- [What is expected]: List each line of the data in which the string "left" appears.

==== Collected material ====

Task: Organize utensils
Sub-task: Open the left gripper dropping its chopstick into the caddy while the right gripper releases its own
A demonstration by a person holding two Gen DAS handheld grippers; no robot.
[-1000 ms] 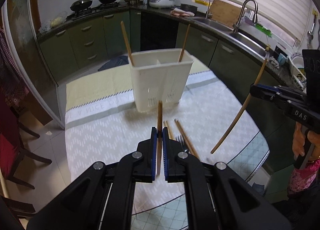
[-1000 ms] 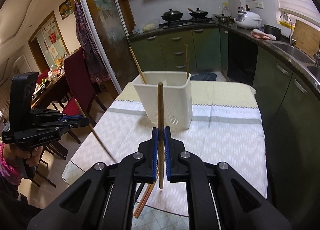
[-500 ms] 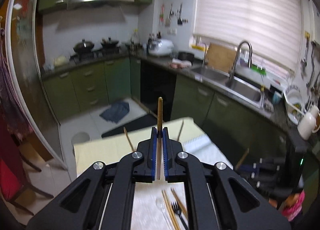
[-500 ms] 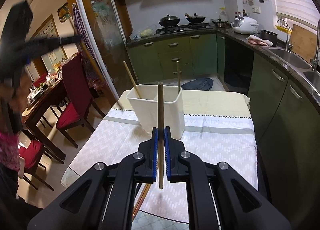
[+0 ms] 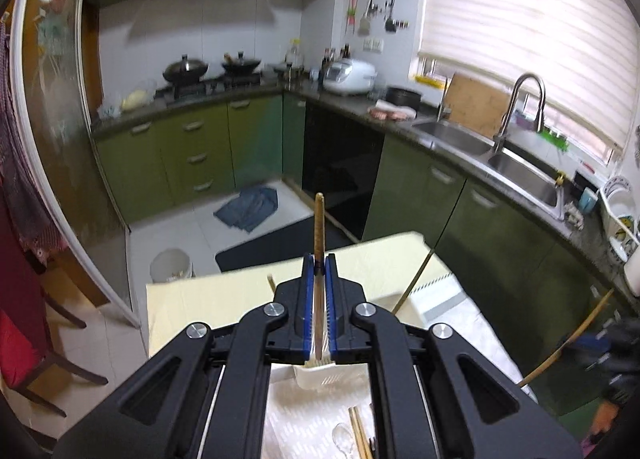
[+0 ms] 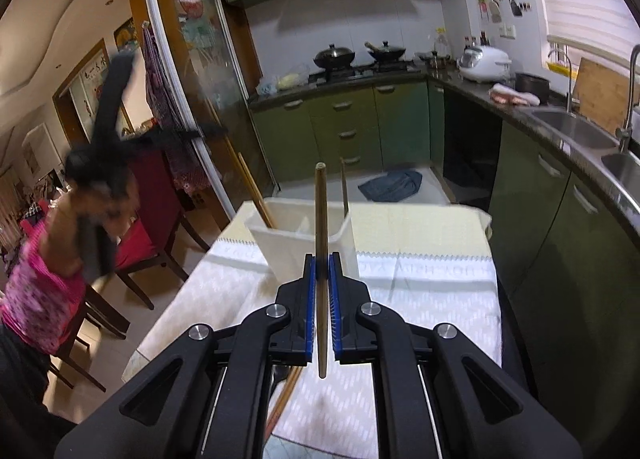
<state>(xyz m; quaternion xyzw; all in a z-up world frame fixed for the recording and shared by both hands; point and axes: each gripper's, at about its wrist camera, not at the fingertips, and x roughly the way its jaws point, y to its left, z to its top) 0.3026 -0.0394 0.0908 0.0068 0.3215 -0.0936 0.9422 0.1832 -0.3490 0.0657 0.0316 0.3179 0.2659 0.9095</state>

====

- [Response area]:
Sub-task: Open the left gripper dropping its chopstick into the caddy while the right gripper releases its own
<state>(xyz m; quaternion xyzw; all in a z-up world frame fixed for the recording and shared by both hands; point and axes: each gripper's, at about its wrist camera, not at the fingertips, and x roughly the way its jaws point, y to its left, z to its top) 0.3026 -0.0394 0.0908 0.0068 0.3215 -0.0936 0.9422 0.1832 -0.3490 0.0657 0.0316 0.3179 0.2659 0.9095</state>

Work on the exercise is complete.